(SOURCE MATERIAL Opens)
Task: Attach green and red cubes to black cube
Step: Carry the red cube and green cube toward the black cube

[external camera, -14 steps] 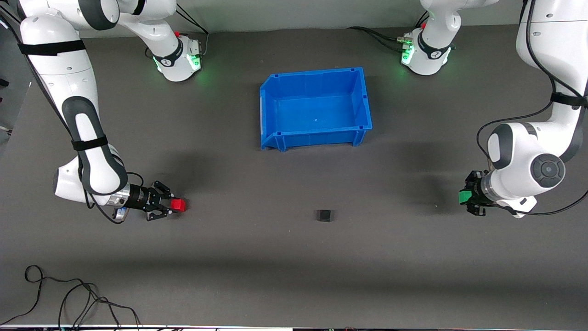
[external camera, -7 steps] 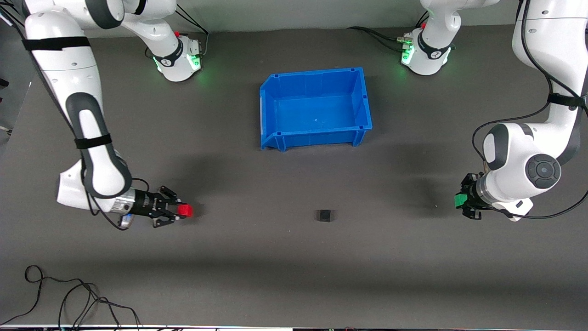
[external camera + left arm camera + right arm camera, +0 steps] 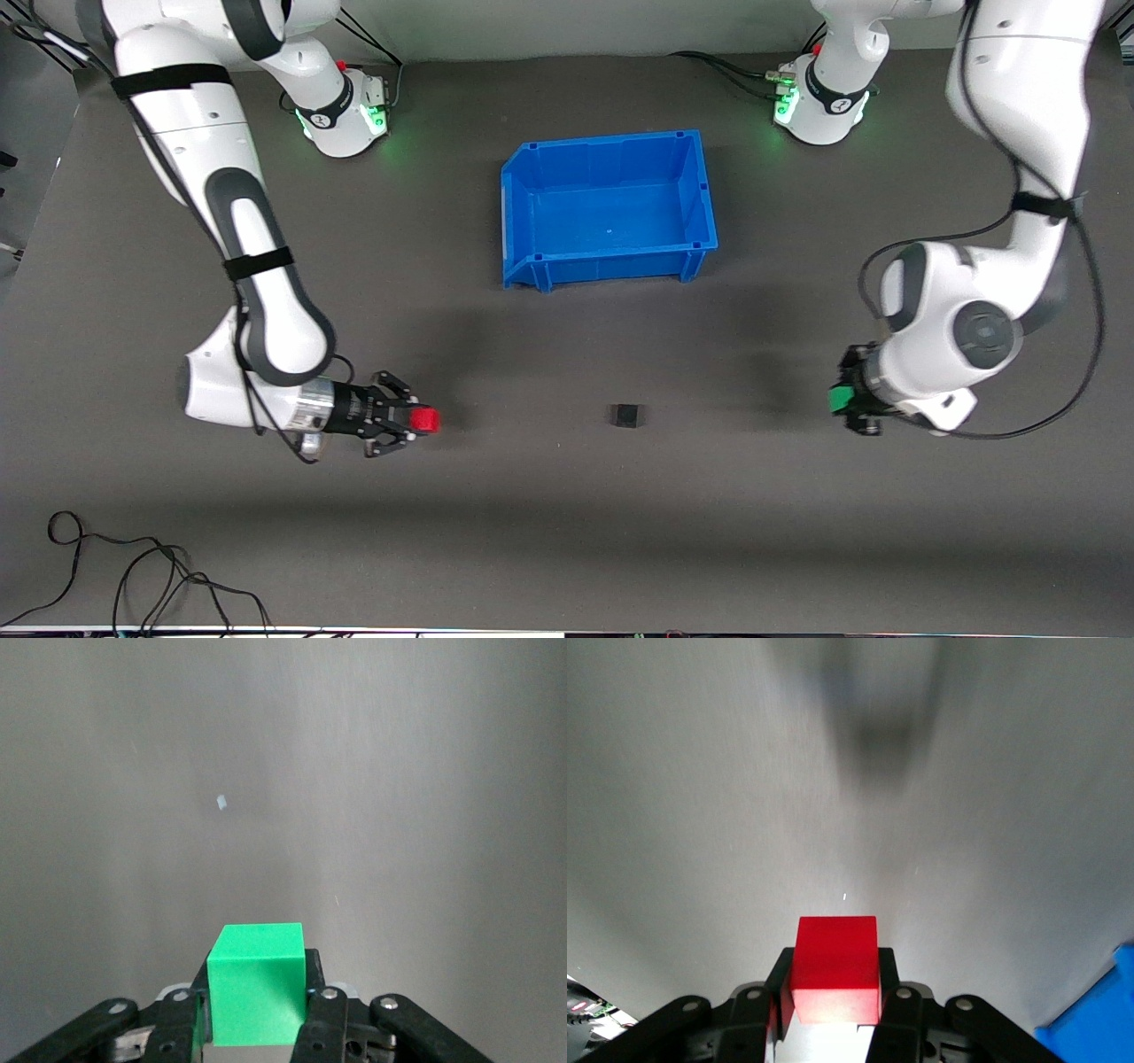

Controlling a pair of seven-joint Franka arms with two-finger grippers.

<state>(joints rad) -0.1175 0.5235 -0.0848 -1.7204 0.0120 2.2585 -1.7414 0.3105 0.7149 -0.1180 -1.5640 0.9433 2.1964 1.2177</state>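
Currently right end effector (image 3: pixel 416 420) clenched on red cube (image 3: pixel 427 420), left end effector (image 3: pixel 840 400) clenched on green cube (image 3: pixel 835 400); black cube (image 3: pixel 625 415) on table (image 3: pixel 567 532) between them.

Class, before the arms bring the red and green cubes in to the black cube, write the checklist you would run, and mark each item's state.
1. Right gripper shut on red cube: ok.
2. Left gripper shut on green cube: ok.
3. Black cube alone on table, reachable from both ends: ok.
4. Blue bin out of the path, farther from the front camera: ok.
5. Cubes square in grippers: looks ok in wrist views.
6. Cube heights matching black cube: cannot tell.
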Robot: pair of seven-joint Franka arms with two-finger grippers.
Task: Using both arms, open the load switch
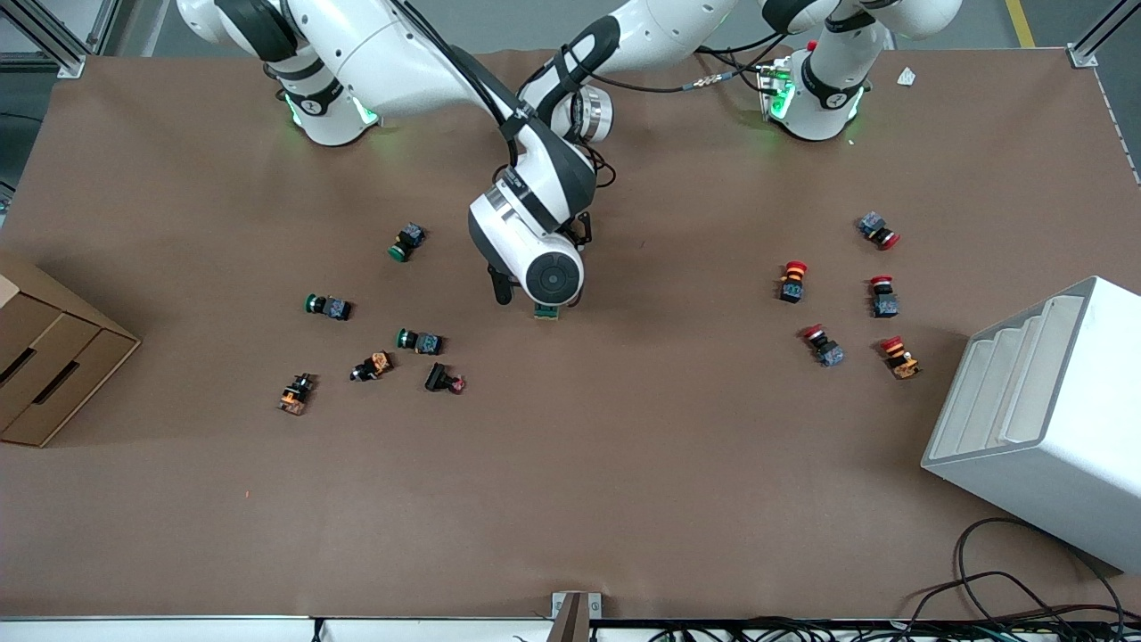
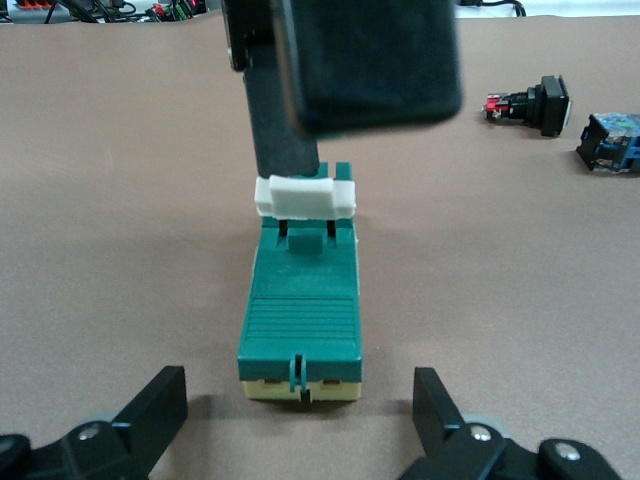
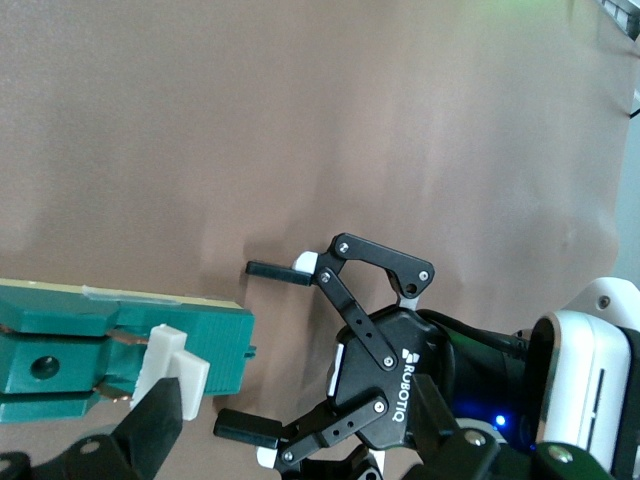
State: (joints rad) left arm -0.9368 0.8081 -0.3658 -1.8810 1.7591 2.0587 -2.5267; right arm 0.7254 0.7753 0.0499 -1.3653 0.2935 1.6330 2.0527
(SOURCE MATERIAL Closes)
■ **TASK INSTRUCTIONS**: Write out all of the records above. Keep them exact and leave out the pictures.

■ **RESULT OF THE TASK**:
Task: Attach green and red cubes to black cube
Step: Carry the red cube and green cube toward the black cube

[external camera, -14 steps] 
[external camera, -7 steps] 
[external camera + left arm camera + right arm camera, +0 steps] 

Controlling a pair of seven-joint Franka arms with two-finger grippers.

<state>(joints rad) -0.1175 0.5235 -0.0848 -1.7204 0.0120 2.2585 -1.7414 0.3105 0.7149 -0.1180 -1.5640 0.9433 2.1964 1.2177</state>
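Currently right end effector (image 3: pixel 416 420) clenched on red cube (image 3: pixel 427 420), left end effector (image 3: pixel 840 400) clenched on green cube (image 3: pixel 835 400); black cube (image 3: pixel 625 415) on table (image 3: pixel 567 532) between them.

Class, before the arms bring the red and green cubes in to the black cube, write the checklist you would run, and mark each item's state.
1. Right gripper shut on red cube: ok.
2. Left gripper shut on green cube: ok.
3. Black cube alone on table, reachable from both ends: ok.
4. Blue bin out of the path, farther from the front camera: ok.
5. Cubes square in grippers: looks ok in wrist views.
6. Cube heights matching black cube: cannot tell.
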Robot: pair of seven-joint Franka arms with two-finger grippers.
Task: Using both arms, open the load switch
State: (joints rad) left arm -0.9368 0.8081 -0.3658 -1.8810 1.7591 2.0587 -2.5267; right arm 0.7254 0.7753 0.0499 -1.3653 0.2935 1.6330 2.0527

That concludes the answer.